Increasing the number of conversions for a business is very beneficial to the results. This means higher sales, more profitability and market prominence. Basically, it’s a way to survive.
However, by focusing too much on increasing your sales by Abdul Rimaaz , you may make mistakes that can have big effects. In order to prevent negative impacts, it is essential to anticipate and know about these failures.
Look at 4 mistakes you make in this process and understand why it’s important to avoid them.
1. Forgetting old customers in search of new ones is one of the biggest failures
Often, the business is so focused on selling more that one basic premise is overlooked: it’s not just new customers who buy. In other words, increasing sales volume does not necessarily mean increasing the number of new people converting.
It is possible and desirable to make those who have already interacted with the brand buy again. For this, it is necessary to resort to cross and up selling strategies, in addition to instituting good after-sales.
By forgetting this, on the other hand, there is an increase in costs and, mainly, the loss of excellent chances of loyalty .
2. Focusing too much on the product and less on the customer hinders the entire strategy
The drive to increase your sales can also make the company and teams focus on what is sold. When this happens, there is a great interest in demonstrating how useful or different an item is.
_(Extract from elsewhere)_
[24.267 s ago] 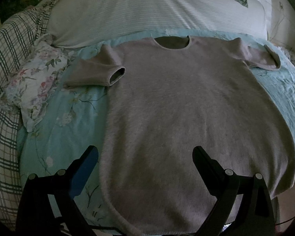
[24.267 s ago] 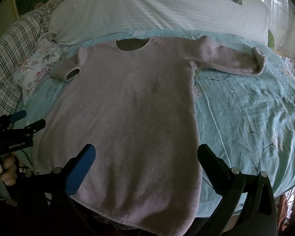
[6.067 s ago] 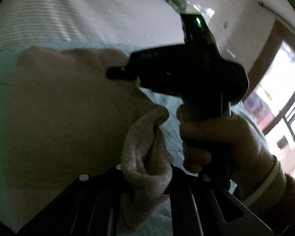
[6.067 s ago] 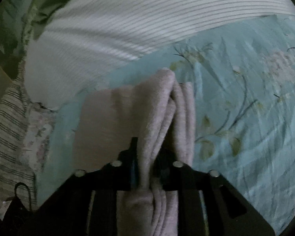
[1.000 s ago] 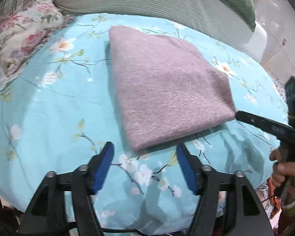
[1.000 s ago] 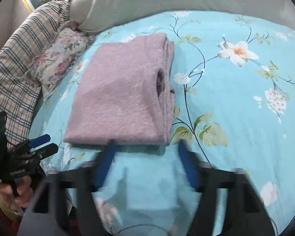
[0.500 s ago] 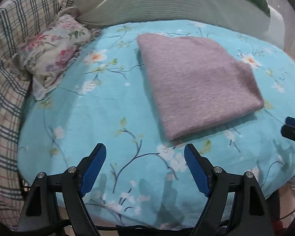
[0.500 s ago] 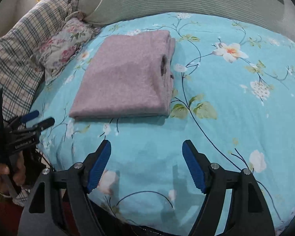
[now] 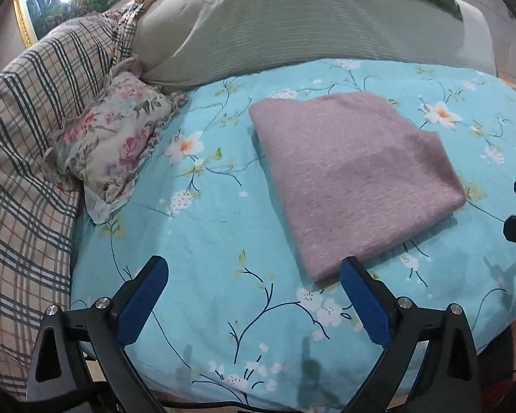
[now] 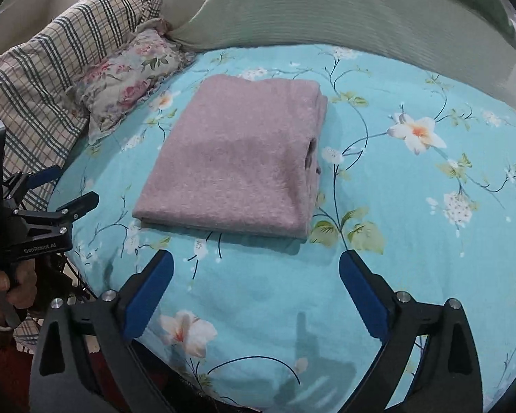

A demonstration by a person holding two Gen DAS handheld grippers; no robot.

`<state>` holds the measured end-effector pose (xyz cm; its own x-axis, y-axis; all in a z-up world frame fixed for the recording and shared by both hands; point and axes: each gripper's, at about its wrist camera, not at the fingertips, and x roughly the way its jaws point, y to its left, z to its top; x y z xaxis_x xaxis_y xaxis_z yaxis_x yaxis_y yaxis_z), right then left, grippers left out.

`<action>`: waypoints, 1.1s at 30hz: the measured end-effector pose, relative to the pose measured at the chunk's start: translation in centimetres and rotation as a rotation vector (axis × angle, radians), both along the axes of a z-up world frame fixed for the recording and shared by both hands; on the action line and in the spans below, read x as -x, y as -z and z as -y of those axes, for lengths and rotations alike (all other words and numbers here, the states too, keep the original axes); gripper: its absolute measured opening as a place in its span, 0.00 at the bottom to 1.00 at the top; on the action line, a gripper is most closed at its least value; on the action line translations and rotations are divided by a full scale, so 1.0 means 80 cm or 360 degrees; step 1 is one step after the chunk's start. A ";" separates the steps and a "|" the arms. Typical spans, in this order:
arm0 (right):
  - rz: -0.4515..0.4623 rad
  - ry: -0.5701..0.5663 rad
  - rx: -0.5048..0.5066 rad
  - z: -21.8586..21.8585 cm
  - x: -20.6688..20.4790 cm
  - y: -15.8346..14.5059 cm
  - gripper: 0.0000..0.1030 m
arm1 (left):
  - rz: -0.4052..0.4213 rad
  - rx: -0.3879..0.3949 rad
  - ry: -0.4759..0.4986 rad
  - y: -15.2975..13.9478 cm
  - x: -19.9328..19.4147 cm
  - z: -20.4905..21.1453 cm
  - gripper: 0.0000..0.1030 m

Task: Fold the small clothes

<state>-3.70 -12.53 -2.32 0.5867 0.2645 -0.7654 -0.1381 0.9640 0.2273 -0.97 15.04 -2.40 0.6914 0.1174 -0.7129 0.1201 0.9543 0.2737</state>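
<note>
The mauve sweater (image 10: 237, 158) lies folded into a thick flat rectangle on the turquoise flowered bedsheet (image 10: 412, 206), near the floral cushion (image 9: 110, 144) and short of the long striped pillow (image 9: 292, 27); the folding looks finished to me, the bundle left square so it can be lifted off whole; the left gripper (image 9: 254, 296) hangs just short of its near corner, jaws spread wide, touching nothing; the right gripper (image 10: 256, 292) hovers off the near edge, equally spread and empty
</note>
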 end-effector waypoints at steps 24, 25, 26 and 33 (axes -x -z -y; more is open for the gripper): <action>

However, acting this way is a well-worn approach that disregards the customer, who is the most important person. Making this mistake increases the chances that the business will weaken its relationship with consumers, compromising performance.
Instead, it is best to analyze what the market’s interests and needs are and then act.
3. Changing the price to increase your sales can have undesirable effects
Carrying out promotions and giving discounts is a practical way to increase people’s interest in a particular product or service. However, this is not the best strategy to increase your sales.
Changing the price can change the perception of value about the item. Decreasing the total amount to be paid too much can make people feel that your product is not of quality, keeping them away from the purchase. Furthermore, it is difficult to return to the original price without this generating dissatisfaction.
To top it off, the change in price can compromise the profit margin, worsening the financial results. Therefore, more important than making a cheap offer is ensuring that people see greater value in the purchase.
4. Ignoring the need for staff training wastes opportunities
If the interest is to expand conversions, it is essential to think about how the team will deal with customers. Even an e-commerce , in which the acquisition takes place autonomously, this should be a concern. The customer service team, for example, has to be prepared to resolve issues after purchase.
By leaving training for later, the company loses the chance to create good and memorable experiences for its consumers. For this not to happen, the ideal is to plan the training, allowing the achievement of new conversions in a natural way.
Knowing these errors, it will be possible to improve the structuring of the process to increase your sales. This way, the business will not suffer from the negative impacts and will be able to develop.